Reclamation Divers Find No Adult Zebra Mussels at Lake Pueblo
Colorado State Parks to Initiate Boat Inspections
Media Contact: Peter Soeth (Bureau of Reclamation), (303) 445-3615
Deborah Frazier (Colorado Dept of Natural Resources), (303) 866-5887
For Release: March 03, 2008
This is a joint news release between the Bureau of Reclamation and the Colorado Department of Natural Resources
After two weeks of underwater investigations, the Bureau of Reclamation announced Monday that no adult zebra mussels have been found at Lake Pueblo.
Reclamation specialists used a remote underwater camera and divers to investigate the most likely places where zebra mussels would be found; the North Marina, the South Marina, and Pueblo Dam itself.
"Not finding adult zebra mussels doesn't mean they are not in Lake Pueblo," said Michael Collins, area manager for the Bureau of Reclamation.
Previous tests have confirmed that there are microscopic offspring of zebra mussels, known as veligers, in Lake Pueblo.
The underwater investigation started after a joint Colorado Division of Wildlife and Colorado State Parks monitoring program found two zebra mussels near the North Marina where veligers were found.
"We're very fortunate that we caught this early so that we have an opportunity to minimize the spread though boat inspections," said Harris Sherman, executive director of the Colorado Department of Natural Resources.
"On behalf of the Colorado Department of Natural Resources, including the Colorado Division of Wildlife (DOW) and Colorado State Parks, I'd like to express my appreciation for the time and effort the Bureau of Reclamation has committed to investigating the situation at Lake Pueblo," said Sherman.
He credited a joint DOW and state parks monitoring program for alerting the state and providing time to work with the Colorado Legislature on a response plan.
Greg Gerlich, DOW's Chief of Fisheries, said Lake Pueblo had been tested for zebra mussels for several years, but none were found.
The monitoring program tested 159 other Colorado lakes and reservoirs in 2007 without finding evidence of zebra mussels.

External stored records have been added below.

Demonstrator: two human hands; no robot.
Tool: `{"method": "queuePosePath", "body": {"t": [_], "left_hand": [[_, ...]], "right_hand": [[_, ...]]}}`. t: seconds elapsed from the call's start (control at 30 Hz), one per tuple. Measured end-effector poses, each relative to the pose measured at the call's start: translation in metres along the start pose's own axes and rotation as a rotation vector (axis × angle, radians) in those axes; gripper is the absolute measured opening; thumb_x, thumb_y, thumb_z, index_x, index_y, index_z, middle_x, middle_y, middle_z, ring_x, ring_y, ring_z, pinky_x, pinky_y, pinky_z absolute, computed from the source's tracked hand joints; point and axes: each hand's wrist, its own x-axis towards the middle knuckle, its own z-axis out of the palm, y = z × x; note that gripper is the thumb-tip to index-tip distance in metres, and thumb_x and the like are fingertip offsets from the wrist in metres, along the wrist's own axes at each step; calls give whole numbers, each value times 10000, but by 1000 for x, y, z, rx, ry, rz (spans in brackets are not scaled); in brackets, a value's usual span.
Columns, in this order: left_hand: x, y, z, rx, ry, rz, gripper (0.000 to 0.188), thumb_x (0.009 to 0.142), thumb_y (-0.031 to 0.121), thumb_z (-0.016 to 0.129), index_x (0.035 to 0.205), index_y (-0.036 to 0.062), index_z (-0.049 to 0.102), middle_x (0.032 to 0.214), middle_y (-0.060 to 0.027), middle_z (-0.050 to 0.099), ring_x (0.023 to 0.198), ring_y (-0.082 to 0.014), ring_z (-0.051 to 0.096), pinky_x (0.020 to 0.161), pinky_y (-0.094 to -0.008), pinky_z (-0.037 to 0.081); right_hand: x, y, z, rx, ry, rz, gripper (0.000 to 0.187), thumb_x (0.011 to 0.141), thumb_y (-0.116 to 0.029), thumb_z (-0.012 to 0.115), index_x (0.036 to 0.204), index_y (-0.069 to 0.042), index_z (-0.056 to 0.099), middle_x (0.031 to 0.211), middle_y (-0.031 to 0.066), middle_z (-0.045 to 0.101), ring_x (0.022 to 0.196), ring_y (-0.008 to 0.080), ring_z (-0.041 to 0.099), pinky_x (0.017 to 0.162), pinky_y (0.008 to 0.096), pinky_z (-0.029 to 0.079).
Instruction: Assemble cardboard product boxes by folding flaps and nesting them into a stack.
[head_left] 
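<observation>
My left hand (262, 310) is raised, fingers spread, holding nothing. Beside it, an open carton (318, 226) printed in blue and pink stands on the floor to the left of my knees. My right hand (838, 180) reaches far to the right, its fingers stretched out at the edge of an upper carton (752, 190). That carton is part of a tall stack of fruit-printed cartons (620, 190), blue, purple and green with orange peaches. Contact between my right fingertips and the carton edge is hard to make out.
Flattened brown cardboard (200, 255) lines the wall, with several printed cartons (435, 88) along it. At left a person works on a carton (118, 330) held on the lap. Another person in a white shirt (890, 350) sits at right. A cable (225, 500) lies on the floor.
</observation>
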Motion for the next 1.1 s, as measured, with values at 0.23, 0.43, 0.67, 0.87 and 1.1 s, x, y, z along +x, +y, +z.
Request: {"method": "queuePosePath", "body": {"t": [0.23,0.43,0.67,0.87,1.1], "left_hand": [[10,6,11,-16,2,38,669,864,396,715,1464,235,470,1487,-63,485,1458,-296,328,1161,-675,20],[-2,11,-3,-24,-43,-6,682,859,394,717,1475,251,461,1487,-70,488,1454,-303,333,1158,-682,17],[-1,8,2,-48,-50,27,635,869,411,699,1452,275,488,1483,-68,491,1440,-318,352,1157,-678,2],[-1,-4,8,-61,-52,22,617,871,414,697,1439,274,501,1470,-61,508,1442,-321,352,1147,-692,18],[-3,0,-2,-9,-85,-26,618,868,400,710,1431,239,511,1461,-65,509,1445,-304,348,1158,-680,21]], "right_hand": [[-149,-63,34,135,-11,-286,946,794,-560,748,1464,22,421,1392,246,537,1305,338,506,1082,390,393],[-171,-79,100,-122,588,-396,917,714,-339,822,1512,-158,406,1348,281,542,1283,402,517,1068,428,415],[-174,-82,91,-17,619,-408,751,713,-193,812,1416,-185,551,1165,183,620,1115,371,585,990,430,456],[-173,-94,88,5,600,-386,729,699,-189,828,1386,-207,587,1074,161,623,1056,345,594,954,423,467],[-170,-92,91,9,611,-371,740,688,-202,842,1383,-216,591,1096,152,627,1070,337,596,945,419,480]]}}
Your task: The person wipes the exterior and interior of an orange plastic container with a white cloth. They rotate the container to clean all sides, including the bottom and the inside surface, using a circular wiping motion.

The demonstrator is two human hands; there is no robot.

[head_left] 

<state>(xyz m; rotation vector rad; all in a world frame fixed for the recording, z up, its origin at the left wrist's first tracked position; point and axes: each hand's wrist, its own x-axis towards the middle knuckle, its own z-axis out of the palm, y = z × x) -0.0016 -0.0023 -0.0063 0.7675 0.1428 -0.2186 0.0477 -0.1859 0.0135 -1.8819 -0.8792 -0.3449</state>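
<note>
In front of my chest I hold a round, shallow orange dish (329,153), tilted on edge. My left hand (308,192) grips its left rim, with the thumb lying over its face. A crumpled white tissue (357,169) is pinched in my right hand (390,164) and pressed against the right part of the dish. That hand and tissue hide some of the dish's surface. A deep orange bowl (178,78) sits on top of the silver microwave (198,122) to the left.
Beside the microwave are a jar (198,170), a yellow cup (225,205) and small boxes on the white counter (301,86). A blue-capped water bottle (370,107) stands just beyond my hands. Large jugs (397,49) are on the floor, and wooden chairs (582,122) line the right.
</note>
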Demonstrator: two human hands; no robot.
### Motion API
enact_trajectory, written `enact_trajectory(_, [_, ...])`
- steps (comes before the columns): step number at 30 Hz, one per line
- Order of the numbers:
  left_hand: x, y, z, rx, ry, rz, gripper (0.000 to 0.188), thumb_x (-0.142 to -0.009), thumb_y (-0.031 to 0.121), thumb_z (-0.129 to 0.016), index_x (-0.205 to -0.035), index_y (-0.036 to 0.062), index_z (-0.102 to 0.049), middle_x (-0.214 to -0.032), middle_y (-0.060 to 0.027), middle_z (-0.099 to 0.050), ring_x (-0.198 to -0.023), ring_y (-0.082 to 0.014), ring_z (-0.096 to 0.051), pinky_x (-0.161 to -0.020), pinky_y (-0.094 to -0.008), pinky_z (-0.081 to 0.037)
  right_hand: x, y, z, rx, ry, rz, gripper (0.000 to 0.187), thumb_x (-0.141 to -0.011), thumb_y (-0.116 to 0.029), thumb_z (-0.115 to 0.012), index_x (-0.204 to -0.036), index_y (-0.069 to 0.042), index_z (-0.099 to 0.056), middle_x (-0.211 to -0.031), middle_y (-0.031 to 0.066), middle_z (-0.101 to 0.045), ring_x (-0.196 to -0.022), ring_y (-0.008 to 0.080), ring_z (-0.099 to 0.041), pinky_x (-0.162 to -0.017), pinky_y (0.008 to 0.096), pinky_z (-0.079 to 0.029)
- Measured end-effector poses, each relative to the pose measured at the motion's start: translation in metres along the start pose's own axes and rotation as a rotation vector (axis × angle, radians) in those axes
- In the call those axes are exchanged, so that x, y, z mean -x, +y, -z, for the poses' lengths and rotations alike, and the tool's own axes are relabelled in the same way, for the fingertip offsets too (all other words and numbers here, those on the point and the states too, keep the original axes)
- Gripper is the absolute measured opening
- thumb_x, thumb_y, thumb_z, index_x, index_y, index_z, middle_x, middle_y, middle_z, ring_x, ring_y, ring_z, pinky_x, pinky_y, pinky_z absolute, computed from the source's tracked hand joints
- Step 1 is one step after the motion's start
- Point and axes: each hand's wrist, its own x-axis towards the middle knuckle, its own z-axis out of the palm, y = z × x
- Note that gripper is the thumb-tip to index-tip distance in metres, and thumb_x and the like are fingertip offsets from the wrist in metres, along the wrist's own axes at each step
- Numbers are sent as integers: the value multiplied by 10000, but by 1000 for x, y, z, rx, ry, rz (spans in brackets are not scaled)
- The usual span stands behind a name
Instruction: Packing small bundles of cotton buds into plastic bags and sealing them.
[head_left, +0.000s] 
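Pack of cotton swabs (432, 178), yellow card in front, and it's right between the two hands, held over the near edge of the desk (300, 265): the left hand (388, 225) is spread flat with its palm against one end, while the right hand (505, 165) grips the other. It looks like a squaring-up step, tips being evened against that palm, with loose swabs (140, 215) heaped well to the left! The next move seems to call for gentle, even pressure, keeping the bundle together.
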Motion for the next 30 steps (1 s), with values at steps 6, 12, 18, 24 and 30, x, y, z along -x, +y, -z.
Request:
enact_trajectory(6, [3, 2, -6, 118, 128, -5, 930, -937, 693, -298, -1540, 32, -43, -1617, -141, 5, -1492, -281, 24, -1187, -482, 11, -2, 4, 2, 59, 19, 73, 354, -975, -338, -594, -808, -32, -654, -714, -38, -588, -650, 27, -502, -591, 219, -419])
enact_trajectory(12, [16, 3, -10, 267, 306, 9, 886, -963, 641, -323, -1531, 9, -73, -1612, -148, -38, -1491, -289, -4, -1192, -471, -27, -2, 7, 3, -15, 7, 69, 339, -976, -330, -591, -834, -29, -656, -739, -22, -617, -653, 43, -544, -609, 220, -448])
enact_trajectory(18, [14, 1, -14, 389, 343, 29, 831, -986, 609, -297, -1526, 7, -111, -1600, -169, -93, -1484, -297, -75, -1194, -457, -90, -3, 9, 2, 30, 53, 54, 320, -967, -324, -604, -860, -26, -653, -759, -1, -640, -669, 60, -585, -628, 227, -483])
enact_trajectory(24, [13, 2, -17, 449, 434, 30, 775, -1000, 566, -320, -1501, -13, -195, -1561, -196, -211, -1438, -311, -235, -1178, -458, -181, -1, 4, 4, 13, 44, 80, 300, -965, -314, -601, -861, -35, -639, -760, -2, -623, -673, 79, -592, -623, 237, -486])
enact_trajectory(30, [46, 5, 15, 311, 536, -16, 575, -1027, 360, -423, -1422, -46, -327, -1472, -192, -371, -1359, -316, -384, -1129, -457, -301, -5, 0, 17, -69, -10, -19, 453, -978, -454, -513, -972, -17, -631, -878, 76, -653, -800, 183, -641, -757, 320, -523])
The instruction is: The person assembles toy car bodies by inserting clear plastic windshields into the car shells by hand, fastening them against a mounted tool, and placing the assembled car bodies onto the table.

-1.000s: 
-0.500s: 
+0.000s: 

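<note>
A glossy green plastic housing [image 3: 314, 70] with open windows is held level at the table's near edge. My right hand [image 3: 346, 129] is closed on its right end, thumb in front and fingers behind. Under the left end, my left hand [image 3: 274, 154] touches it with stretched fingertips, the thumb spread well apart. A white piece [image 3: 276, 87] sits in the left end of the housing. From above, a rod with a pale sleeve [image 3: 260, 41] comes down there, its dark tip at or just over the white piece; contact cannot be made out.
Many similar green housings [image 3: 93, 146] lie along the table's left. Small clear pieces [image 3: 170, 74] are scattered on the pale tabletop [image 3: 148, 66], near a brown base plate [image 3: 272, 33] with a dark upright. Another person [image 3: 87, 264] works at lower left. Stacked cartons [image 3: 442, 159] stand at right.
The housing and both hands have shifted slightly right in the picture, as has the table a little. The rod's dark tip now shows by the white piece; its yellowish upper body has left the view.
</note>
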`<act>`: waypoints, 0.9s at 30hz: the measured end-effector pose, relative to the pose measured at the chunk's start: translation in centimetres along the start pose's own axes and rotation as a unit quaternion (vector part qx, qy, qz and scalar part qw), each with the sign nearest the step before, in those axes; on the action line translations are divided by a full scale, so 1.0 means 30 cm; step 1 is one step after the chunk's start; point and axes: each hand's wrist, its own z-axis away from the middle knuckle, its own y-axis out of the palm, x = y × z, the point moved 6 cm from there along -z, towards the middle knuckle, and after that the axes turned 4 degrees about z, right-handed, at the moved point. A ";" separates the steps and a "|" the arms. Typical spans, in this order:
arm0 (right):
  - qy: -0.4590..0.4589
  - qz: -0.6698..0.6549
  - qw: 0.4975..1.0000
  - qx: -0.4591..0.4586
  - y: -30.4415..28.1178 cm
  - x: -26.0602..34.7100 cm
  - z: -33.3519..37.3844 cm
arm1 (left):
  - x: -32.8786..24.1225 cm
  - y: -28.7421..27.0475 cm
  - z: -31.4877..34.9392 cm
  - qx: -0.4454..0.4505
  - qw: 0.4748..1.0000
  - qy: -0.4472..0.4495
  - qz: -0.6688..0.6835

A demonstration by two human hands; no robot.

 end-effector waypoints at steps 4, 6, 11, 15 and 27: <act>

Gerlich said the monitoring program will continue at Lake Pueblo and the other lakes and reservoirs this year.
The Colorado State Parks board recently approved a statewide inspection program for boats, kayaks, canoes, sail boats, jet-skis and all vessels. They may be subjected to inspections prior to entering or leaving Colorado State Parks with lakes, reservoirs or rivers.
"Zebra mussels have spread rapidly through the United States," said Dean Winstanley, director of Colorado State Parks. "The inspections may protect Lake Pueblo from additional invasive species and prevent zebra mussels from Lake Pueblo from spreading elsewhere."
The inspections will start at Lake Pueblo State Park in March.
Brad Henley, assistant park manager at Lake Pueblo, said the new rules will also require all vessels to unload and load only at the North and South Boat Ramps.
Shoreline loading and unloading of all vessels, including jet-skis, will no longer be allowed.
"We are asking for everyone's patience and cooperation with the new inspection program," said Henley.
The parks board also has approved extending the inspection program to Colorado's largest and most used boating reservoirs: Chatfield State Park, Cherry Creek State Park, John Martin Reservoir State Park and Navajo State Park. Inspections at those parks will start later this spring.
"We need to move aggressively to protect the many recreational opportunities at state parks and to protect the state's water resources," said Winstanley. "Education and public awareness are our best tools."
Boaters can help prevent the spread of zebra mussels and other invasive species. Before leaving any body of water, boaters should:
- DRAIN the water from the vessel, live well and the lower unit of the engine
- CLEAN the hull of the vessel.
- DRY the vessel, fishing gear, and equipment.
- INSPECT all exposed surfaces.
- REMOVE all plant and animal material.
"We hope that recreational watercraft users will recognize the importance of cleaning, draining and inspecting their vessels to help decrease the risk of transporting zebra mussels and other aquatic invasive species," said DOW's Gerlich.
The Bureau of Reclamation and Colorado will continue to work cooperatively to address the zebra mussel issue in Colorado and monitor the waters for additional infestations.